Bond valuations look attractive in a rising rate cycle
Bank Negara Malaysia raised the overnight policy rate (OPR) by 25 basis points to 2% on May 11, 2022, which was a surprise move compared to statements by the Monetary Policy Committee (MPC) in March, where he kept rates unchanged and seemed dovish.
The increase in the May 2022 OPR appeared to suggest that Bank Negara’s action was in line with that of other central banks based on the latest positive national growth indicators, while the gross domestic product (GDP) of the Malaysia in the first quarter of 2022 was 5% year-on-year. y/y/3.9% q/q, beating consensus at 4% y/y/2.5% q/q, and much better than 4Q21 GDP of 3.6% y/y/4.6% y/y quarterly shift. The sustained reopening of the global economy and improving labor market conditions continue to support the resumption of economic activities.
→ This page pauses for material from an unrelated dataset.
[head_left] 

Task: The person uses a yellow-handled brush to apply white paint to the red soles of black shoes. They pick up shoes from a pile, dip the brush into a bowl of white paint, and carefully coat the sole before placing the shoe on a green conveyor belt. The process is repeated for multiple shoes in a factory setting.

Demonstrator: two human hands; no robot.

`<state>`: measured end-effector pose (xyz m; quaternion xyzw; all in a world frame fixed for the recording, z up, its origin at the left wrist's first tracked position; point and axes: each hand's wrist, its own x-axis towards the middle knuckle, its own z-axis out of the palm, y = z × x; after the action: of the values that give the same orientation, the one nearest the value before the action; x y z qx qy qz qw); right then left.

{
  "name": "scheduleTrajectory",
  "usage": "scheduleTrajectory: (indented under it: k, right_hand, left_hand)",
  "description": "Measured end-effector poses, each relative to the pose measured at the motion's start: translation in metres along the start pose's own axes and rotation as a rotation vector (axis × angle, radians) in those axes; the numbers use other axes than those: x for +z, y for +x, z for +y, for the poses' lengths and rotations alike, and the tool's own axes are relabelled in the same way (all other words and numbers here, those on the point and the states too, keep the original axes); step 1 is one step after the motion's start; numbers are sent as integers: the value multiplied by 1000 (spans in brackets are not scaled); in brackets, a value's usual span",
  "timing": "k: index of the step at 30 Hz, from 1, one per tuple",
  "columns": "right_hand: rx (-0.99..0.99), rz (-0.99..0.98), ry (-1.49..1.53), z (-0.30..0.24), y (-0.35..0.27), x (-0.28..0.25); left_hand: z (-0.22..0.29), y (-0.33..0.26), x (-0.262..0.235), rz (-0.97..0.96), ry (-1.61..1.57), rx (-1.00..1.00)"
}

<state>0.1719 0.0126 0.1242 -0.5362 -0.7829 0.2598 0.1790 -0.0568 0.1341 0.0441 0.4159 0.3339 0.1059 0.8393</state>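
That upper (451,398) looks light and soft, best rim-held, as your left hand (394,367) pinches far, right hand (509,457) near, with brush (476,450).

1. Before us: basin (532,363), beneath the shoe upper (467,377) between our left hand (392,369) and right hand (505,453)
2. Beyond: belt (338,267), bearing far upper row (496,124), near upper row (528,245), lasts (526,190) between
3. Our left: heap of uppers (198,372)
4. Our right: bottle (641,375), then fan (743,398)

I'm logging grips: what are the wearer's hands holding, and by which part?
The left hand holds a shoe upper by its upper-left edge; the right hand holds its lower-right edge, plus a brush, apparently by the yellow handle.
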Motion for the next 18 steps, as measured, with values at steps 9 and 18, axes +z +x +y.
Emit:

Inflationary pressures have risen sharply, due to rising commodity prices, tight supply chains and, in particular, the Ukraine-Russia war. As a result, several central banks in advanced economies are normalizing their interest rate policies much more quickly in order to reduce the impact of inflationary pressures and catch up with the US Federal Reserve’s tightening regime. Despite an increase in the policy rate, the bond market saw a recovery of relief after the first increase in the RPO since July 2020, as the possible increase in the RPO had already been priced in by the local bond market since the liquidation of the market until May 2022, before the tariff decision.
When it comes to government securities, we recommend watching this space closely, as US and Malaysian selling in government securities could eventually see a rebound in bond prices as more economists are revising global growth rates down for 2023 and beyond. This could be a good place for bonds, as it may also mean that we are nearing the end of the rate hike. We see these early signals in the US yield curve, where the US economy may be slowing, and this should benefit the government bond market as it trades closer to key rate moves.
On July 6, 2022, Bank Negara further raised the OPR by 25 basis points to 2.25% during the meeting of the Monetary Policy Committee and is expected to do the same during its next meetings in September and November, but we estimate that these increases have generally been gradual and not at an accelerated pace as in the United States or in advanced economies. The economic landscapes of the two countries are different and therefore the amount of their policy rate increases would also be different. For corporate bonds, we continue to like the AA-rated space due to the credit spread provided which is higher than the yield on government securities, which would improve the bond portfolio.
Opportunities in Asian Bonds
Outside of Malaysia, we remain cautious on other Asian markets, due to tighter financial conditions in the US and globally, which generally leads to less appetite for emerging market (EM) assets. ), although the spread differential favors Asia. That said, we remain positive on Chinese local government bonds, as this is the only developed market where the People’s Bank of China (PBoC) is on an easing trajectory. Yet few Asian countries are weathering this crisis better than many other emerging countries around the world, supported by improving credit fundamentals.
In Asia, we favor investment grade over high yield, although the high yield approach is opportunistic in nature and on a selective basis, as it has been severely oversold. We tend to stick with names that have a stronger brand image, where land reserves are in Tier 1 and -2 cities. However, the Tier 3 cities we like are those involved primarily in fast-growing economic regions with proven sales execution and access to finance.
Despite all the negative sentiment in the Chinese real estate space, we think the tide is starting to turn, although it will take some time for this sector to perform. The Chinese government has started to change the tone of its real estate policy by introducing various easing measures. On April 15, 2022, the PBoC announced a broad-based 25 basis point cut in the reserve requirement ratio for all banks, the third RRR cut since July and December 2021, injecting 530 billion RMB ($83.2 billion ) liquidity in the interbank system to help support the economy. . This was followed by a bigger than expected drop in the five-year prime lending rate on May 19, 2022, a key benchmark for mortgages. The rate fell 15 basis points to 4.45%, the biggest drop on record.
In light of these developments, we expect a meaningful recovery in the second half of 2022. We believe that the remaining high-quality, resilient developers could benefit from this recovery, as they have no imminent refinancing needs and have access to alternative funding channels.
Stay invested to protect against inflation
Therefore, in all asset classes, be it bonds or equities, the key to remember is to stay invested to hedge against inflation risk which is still acute at this stage. Bonds would be in demand if global growth continues to slow as it grapples with supply-constrained inflation. The need for income could once again be the dominant theme and in the investment playbook once average policy rates peak globally.